*WHAT YOU SHOULD DO:* From the data below, retype exactly the lines starting with the one that contains "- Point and" and ending with the one that contains "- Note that", both included.

*THE DATA:*
*****

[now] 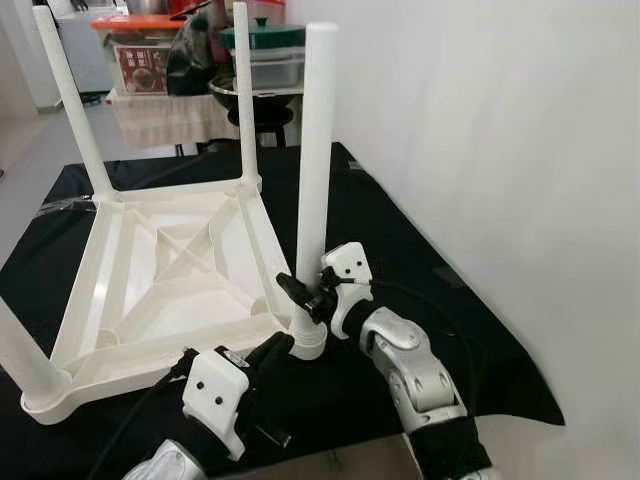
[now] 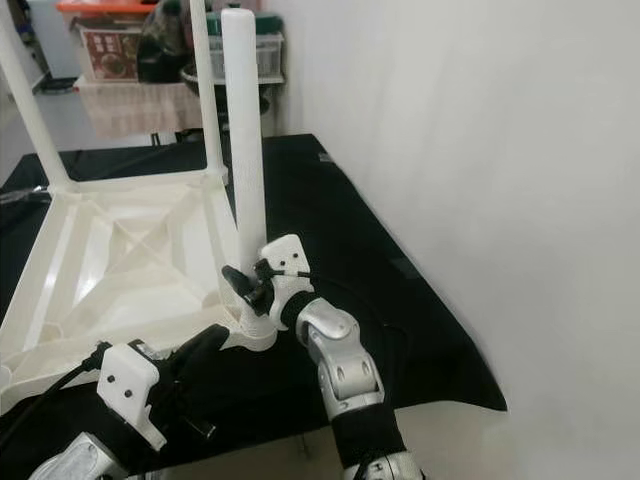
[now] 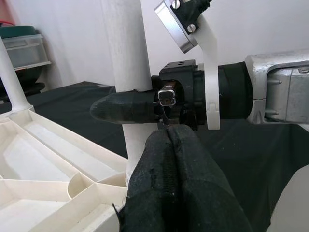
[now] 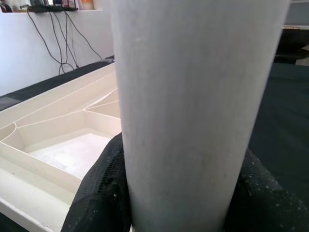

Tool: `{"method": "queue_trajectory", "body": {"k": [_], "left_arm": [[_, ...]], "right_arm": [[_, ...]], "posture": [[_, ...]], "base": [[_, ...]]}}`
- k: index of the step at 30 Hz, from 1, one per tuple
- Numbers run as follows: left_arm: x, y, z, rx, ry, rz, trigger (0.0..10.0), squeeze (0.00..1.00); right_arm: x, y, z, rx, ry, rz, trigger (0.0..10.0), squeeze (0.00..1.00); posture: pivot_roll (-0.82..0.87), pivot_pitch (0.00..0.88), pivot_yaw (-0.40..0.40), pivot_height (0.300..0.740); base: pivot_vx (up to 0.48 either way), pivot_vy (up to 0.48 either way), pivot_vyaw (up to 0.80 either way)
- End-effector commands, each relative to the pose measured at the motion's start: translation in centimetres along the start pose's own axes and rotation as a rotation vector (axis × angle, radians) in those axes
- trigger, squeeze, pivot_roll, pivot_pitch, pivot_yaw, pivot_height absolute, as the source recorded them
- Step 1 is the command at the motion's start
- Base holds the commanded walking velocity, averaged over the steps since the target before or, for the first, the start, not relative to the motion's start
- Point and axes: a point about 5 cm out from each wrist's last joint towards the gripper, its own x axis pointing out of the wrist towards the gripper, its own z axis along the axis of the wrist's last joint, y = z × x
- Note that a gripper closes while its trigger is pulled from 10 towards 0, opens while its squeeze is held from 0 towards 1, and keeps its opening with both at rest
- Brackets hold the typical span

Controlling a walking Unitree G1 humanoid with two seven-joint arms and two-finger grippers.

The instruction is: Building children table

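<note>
The white plastic children's table point(image 1: 110, 230) lies upside down on a black cloth, legs pointing up. Its near right leg point(image 1: 316, 150) stands upright in the corner socket point(image 1: 305, 340). My right gripper point(image 1: 301, 293) is shut on this leg low down, just above the socket. In the right wrist view the leg point(image 4: 193, 106) sits between both black fingers point(image 4: 96, 198). My left gripper point(image 1: 277, 349) is shut with nothing in it, its tips just before the same corner socket and below the right gripper. Two far legs point(image 1: 72, 95) stand in place, and a near left leg point(image 1: 22, 350) is partly cut off.
A white wall point(image 1: 500, 150) runs close along the right. The black cloth point(image 1: 400, 230) ends near my arms at the front. At the back stand plastic storage boxes point(image 1: 140, 50), a dark pot point(image 1: 262, 95) and a cloth-covered stand.
</note>
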Motion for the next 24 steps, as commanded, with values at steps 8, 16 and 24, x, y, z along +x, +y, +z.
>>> {"method": "queue_trajectory", "body": {"k": [8, 16, 24], "left_arm": [[0.1, -0.3, -0.4, -0.009, 0.006, -0.009, 10.0, 0.0], [0.1, -0.4, -0.6, -0.007, 0.006, -0.008, 10.0, 0.0], [0.0, -0.5, -0.6, -0.006, 0.007, -0.008, 10.0, 0.0]], "right_arm": [[-0.1, -0.5, 0.9, -0.004, 0.02, 0.138, 10.0, 1.0], [0.0, -3.8, 4.9, -0.16, 0.004, 0.589, 10.0, 0.0], [0.6, -5.0, 5.5, -0.142, 0.065, 0.697, 10.0, 0.0]], "posture": [[0.04, 0.0, -0.07, 0.74], [0.06, 0.0, -0.074, 0.74], [0.07, 0.0, -0.075, 0.74]], "base": [[0.0, 0.0, 0.0], [0.0, 0.0, 0.0], [0.0, 0.0, 0.0]]}}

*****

*TASK SOLUTION:*
- Point and axes: a point about 5 cm out from each wrist's last joint towards the gripper, its own x axis pointing out of the wrist towards the gripper, its own z axis along the axis of the wrist's last joint, y = z × x
- Note that a gripper closes while its trigger is pulled from 10 towards 0, opens while its squeeze is held from 0 towards 1, and keeps its opening with both at rest

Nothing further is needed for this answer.